• Task statement:
Return, word for word, the lines of the listing below from the one with "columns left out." through the one with "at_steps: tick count", and no other lines.

• Recorded data:

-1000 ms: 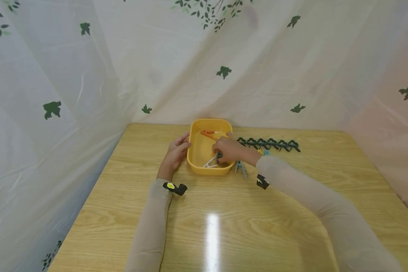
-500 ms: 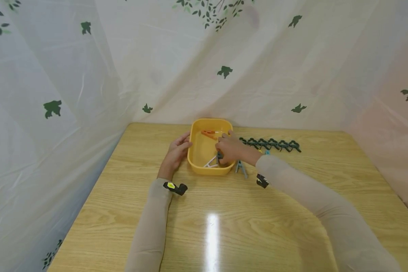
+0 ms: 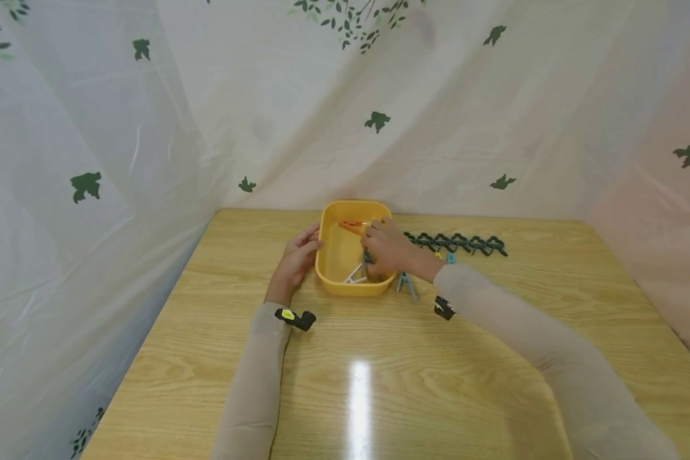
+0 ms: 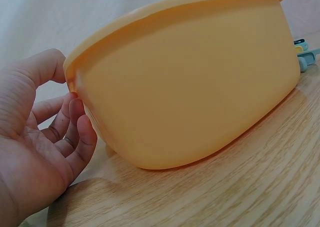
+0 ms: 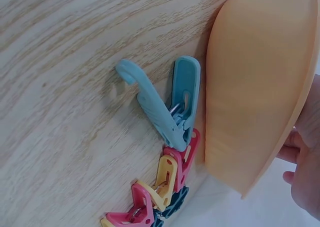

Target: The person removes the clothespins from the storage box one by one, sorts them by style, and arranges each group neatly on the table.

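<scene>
A yellow plastic tub (image 3: pixel 329 268) stands at the back of the wooden table. My left hand (image 3: pixel 297 259) grips its left side, thumb at the rim and fingers against the wall below, as the left wrist view shows. My right hand (image 3: pixel 389 247) reaches over the right rim, its fingers inside the tub. Right beside its fingers is a grey clothespin (image 3: pixel 365 263); whether they pinch it, I cannot tell. A white clothespin (image 3: pixel 354 276) and an orange clothespin (image 3: pixel 352 227) lie in the tub. In the right wrist view the tub wall hides most of that hand.
A light blue clothespin (image 5: pixel 175 104) lies right of the tub, with pink (image 5: pixel 187 159) and yellow clothespins (image 5: pixel 164 182) behind it. Dark green clips (image 3: pixel 459 243) form a row at the back right. A white patterned sheet (image 3: pixel 299 115) hangs behind the table.
My right hand's fingers have shifted slightly toward the back of the tub and spread a little. The left hand and the tub have stayed in place.
</scene>
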Demonstrator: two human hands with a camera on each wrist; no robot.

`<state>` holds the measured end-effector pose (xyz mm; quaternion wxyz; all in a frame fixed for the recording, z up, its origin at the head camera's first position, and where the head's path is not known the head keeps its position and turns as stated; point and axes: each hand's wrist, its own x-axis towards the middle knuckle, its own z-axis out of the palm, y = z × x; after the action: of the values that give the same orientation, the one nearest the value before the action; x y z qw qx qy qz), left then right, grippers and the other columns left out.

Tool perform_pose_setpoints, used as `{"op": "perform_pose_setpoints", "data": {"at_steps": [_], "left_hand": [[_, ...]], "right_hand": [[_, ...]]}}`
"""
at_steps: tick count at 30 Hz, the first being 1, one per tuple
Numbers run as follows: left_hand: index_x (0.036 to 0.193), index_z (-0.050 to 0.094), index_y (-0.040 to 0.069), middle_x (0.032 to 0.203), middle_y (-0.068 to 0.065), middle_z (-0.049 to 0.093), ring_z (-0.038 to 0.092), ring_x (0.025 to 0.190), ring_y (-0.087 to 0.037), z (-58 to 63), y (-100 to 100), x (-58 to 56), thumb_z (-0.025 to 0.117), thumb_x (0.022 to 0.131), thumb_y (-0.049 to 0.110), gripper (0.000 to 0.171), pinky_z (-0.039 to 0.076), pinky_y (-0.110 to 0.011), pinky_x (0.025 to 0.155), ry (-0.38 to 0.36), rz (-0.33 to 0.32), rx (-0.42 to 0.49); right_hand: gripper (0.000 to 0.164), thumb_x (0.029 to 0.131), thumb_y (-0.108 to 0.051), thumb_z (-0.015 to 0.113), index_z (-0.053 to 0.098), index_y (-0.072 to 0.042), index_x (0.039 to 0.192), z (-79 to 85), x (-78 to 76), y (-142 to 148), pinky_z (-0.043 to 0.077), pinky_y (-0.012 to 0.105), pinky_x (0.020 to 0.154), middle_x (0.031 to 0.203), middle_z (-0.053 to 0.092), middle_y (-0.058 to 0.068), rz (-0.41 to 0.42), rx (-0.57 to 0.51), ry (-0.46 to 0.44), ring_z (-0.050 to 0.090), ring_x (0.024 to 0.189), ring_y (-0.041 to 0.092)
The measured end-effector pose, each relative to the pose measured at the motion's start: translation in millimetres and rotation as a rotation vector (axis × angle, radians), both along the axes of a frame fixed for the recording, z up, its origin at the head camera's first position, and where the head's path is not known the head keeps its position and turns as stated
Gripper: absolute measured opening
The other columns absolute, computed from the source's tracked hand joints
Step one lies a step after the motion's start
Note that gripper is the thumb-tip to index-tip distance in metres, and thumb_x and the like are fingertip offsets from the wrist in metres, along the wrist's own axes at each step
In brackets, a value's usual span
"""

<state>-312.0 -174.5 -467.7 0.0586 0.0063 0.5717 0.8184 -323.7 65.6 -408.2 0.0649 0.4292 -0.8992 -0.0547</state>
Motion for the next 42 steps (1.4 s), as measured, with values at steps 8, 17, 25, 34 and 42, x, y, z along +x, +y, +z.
{"op": "perform_pose_setpoints", "data": {"at_steps": [8,17,25,34,42], "left_hand": [[0.139,0.044,0.007,0.105,-0.002,0.046,0.051,0.092,-0.009,-0.5,1.1,1.1,0.056,0.087,-0.001,0.054,0.05,-0.021,0.076,-0.006,0.001,-0.016],[0.14,0.043,0.007,0.117,-0.012,0.042,0.051,0.094,-0.01,-0.2,1.0,0.7,0.057,0.087,0.0,0.055,0.049,-0.022,0.08,-0.005,-0.016,-0.021],[0.139,0.045,0.008,0.109,-0.006,0.045,0.051,0.093,-0.01,1.0,3.1,2.0,0.056,0.087,-0.002,0.053,0.05,-0.022,0.078,-0.012,0.003,-0.008],[0.137,0.047,0.006,0.104,-0.003,0.047,0.05,0.089,-0.009,-0.2,2.0,0.4,0.054,0.087,-0.005,0.053,0.049,-0.019,0.073,-0.009,0.013,0.013],[0.139,0.045,0.007,0.105,-0.003,0.046,0.051,0.09,-0.008,0.8,2.0,0.6,0.055,0.088,-0.004,0.053,0.049,-0.02,0.075,-0.008,0.007,-0.005]], "right_hand": [[0.037,0.078,-0.04,0.069,0.065,-0.012,0.102,10.7,4.2,6.3,0.026,0.056,0.106,0.103,0.057,0.006,0.004,-0.15,0.047,0.046,0.106,0.027],[0.034,0.076,-0.036,0.07,0.067,-0.012,0.1,26.6,13.3,18.8,0.032,0.046,0.09,0.099,0.059,0.006,0.015,-0.302,0.106,0.045,0.096,0.026],[0.037,0.077,-0.037,0.07,0.066,-0.011,0.103,35.1,23.5,37.0,0.032,0.048,0.091,0.103,0.058,0.007,-0.024,-0.315,0.105,0.045,0.104,0.029],[0.035,0.077,-0.033,0.071,0.066,-0.009,0.103,40.4,28.7,64.0,0.032,0.051,0.093,0.107,0.059,0.01,-0.021,-0.339,0.101,0.045,0.104,0.029],[0.035,0.072,-0.031,0.074,0.067,-0.008,0.098,38.5,31.8,86.7,0.034,0.048,0.086,0.096,0.06,0.008,-0.004,-0.298,0.141,0.046,0.096,0.029]]}}
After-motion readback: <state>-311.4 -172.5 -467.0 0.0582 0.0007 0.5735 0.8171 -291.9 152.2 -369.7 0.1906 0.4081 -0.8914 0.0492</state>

• Output:
`<state>` holds the measured end-effector pose (xyz mm; quaternion wxyz; all in a frame fixed for the recording, z up, its origin at the head camera's first position, and where the head's path is not known the head keeps its position and turns as stated; point and axes: each hand's wrist, its own x-axis towards the middle knuckle, its own z-axis out of the palm, y = z × x; after the action: of the values that give the same orientation, the one nearest the value before the action; x y z qw qx qy qz), left then right, grippers and the other columns left out.

Tool perform_pose_setpoints, used as `{"op": "perform_pose_setpoints", "data": {"at_steps": [_], "left_hand": [[_, ...]], "right_hand": [[_, ...]]}}`
"""
at_steps: tick count at 30 Hz, the first being 1, one per tuple

The answer has been given, and the exercise is complete.